Kontroverse um Pius XII. Papst Benedikt preist umstrittenen Amtsvorgänger

Das dürfte für frischen Diskussionsstoff zwischen Vatikan und Israel sorgen: Benedikt XVI. lobte in einer Predigt seinen Amtsvorgänger Pius XII. Der ist hoch umstritten wegen seiner unklaren Haltung gegenüber dem Holocaust - viele Katholiken aber sähen Pius gern als Heiligen.

Rom - In einer Predigt am Sonntag hat sich Papst Benedikt XVI. lobend über seinen umstrittenen Amtsvorgänger Pius XII. ausgesprochen. Der 1958 verstorbene Papst steht bis heute wegen seiner unklaren Haltung gegenüber dem Nazi-Regime und dem Holocaust an den Juden in der Kritik.

Dass der Vatikan seit einigen Jahren die Selig- und mittelfristig Heiligsprechung von Pius XII. betreibt, hat die Beziehungen zwischen dem Vatikan und Israel zuletzt nicht unerheblich belastet. So kontrovers die Diskussion um die heiß umstrittene Figur Pius XII., so widersprüchlich fallen die politischen Signale zwischen Israel und Vatikan aus: Noch am Mittwoch der vergangenen Woche war dem Botschafter des Vatikans in Israel, Antonio Franco, ein Grenzübertritt verweigert worden, angeblich aus Sicherheitsgründen.
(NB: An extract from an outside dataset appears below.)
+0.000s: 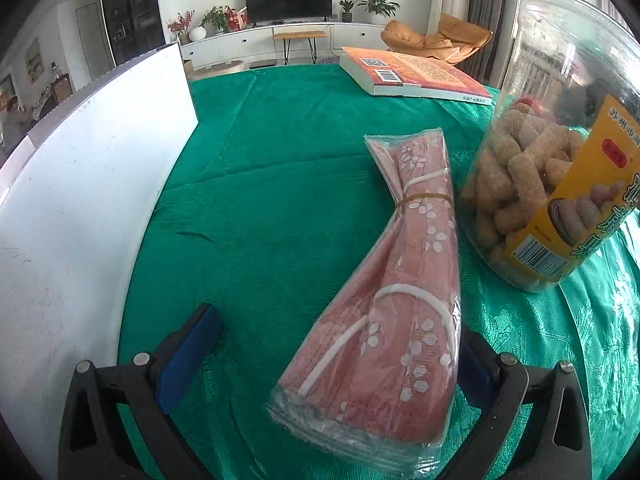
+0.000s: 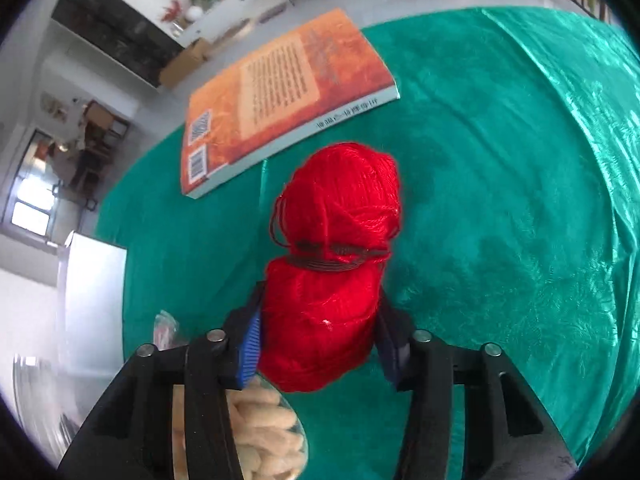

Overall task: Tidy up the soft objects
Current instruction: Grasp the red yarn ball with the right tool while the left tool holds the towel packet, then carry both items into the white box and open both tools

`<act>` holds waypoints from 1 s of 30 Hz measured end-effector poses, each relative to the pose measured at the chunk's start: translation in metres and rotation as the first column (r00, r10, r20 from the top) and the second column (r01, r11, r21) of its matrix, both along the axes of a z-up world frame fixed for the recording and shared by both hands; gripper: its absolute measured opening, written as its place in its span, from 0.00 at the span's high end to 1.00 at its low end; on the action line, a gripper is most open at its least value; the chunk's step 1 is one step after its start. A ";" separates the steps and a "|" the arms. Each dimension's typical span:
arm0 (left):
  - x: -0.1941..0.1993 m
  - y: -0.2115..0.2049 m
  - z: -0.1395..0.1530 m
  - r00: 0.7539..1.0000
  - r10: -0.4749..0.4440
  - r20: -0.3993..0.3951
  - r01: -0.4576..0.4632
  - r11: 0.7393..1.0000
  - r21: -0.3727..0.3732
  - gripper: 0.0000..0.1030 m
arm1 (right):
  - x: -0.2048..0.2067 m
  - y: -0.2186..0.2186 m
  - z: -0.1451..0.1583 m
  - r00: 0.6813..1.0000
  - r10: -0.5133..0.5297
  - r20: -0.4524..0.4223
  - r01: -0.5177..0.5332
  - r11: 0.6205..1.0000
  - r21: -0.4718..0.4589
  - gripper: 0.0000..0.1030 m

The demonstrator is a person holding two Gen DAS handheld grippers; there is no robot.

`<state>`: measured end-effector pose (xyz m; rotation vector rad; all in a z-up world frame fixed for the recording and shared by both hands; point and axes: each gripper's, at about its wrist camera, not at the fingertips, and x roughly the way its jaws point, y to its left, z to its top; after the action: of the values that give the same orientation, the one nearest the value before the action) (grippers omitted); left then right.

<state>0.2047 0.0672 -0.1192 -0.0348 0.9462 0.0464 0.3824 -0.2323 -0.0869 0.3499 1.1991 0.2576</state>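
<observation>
A pink flowered cloth sealed in clear plastic [image 1: 400,280], tied at its neck with a rubber band, lies on the green tablecloth [image 1: 272,184]. My left gripper [image 1: 332,356] is open, its blue-padded fingers wide apart; the packet's near end lies between them, against the right finger. My right gripper [image 2: 318,332] is shut on a red ball of yarn [image 2: 336,256] with a dark thread round its middle, and holds it above the green tablecloth [image 2: 500,200].
A clear jar of breaded snack sticks [image 1: 556,168] stands right of the packet and shows under my right gripper [image 2: 260,432]. An orange book [image 1: 416,76] lies at the far edge [image 2: 280,92]. A white board [image 1: 80,208] stands at the left.
</observation>
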 end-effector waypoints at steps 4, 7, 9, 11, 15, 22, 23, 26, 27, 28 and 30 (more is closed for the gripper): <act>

Am Tag danach war dagegen bekannt geworden, dass Benedikt XVI. im Mai 2009 einer Einladung des israelischen Präsidenten Schimon Peres nach Israel folgen könnte.

Dass bei Gesprächen dort auch die Causa Pius auf den Tisch käme, darf als sicher gelten: Benedikt signalisierte bereits vor Monaten, dass er keine grundsätzlichen Bedenken gegen das von der Kongregation für die Selig- und Heiligsprechungsprozesse  auf den gebrachte Verfahren der Seligsprechung Pius XII. mehr sehe. Grund genug für Vertreter der jüdischen Gemeinden in Italien, lautstark zu protestieren: Sie werfen Pius vor, zur Frage des Holocaust zumindest geschwiegen, ihn eventuell gar geduldet zu haben. Zur Klärung dieser Frage verlangen sie auch die Offenlegung von Akten des Vatikans aus dieser Zeit, die dieser aber bisher verweigert.

Erste vorbereitende Schritte?

Am Sonntag lobte der amtierende Papst Benedikt XVI. das heroische Verhalten seines Vorgängers nach einem Bombardement am 19. Juli 1943. Sein "ehrenwerter Vorgänger" sei "sofort zu Hilfe geeilt", um den "Menschen in den rauchenden Trümmern" Trost zu bringen. Diese "großzügige Geste" könne "nicht aus dem historischen Gedächtnis gelöscht werden".

Beobachter werten das Statement im Kontext des beantragten Seligsprechungsprozesses. Voraussetzung für eine Seligprechung ist der biographische Nachweis eines besonders vorbildhaften Lebens. "Heroische Werte", oft in Form dokumentierter Opferbereitschaft, dienen häufig als argumentatives Material. Dem Papst liegt ein bisher nicht unterzeichnetes Dokument zur Unterschrift vor, dass solche heroischen Charaktermerkmale dokumentiert und den ersten Schritt des Heiligsprechungsprozesses auf den Weg bringen würde.

Grundvoraussetzung für diesen Prozess wäre die Erklärung, dass Pius im "Ruf der Heiligkeit" stünde, dazu müsste der Nachweis eines Märtyriums oder der Wundertätigkeit erfolgen. Während die Seligsprechung von der Kongregation durchgeführt werden kann, ist die Heiligsprechung nur durch den Papst persönlich möglich. Benedikts Amtsvorgänger Johannes Paul II machte von diesem Privileg rekordverdächtige 482-mal Gebrauch - eineinhalbmal so viel wie alle seine Vorgänger in den 300 Jahren davor. Die katholische Kirche verehrt aktuell etwas mehr als 14.000 Märtyrer, Selige und Heilige. Die Verehrung einzelner Heiliger ist zum großen Teil regional geprägt: Bekannt sind die Heilgen meist dort, wo sie angeblich wirkten.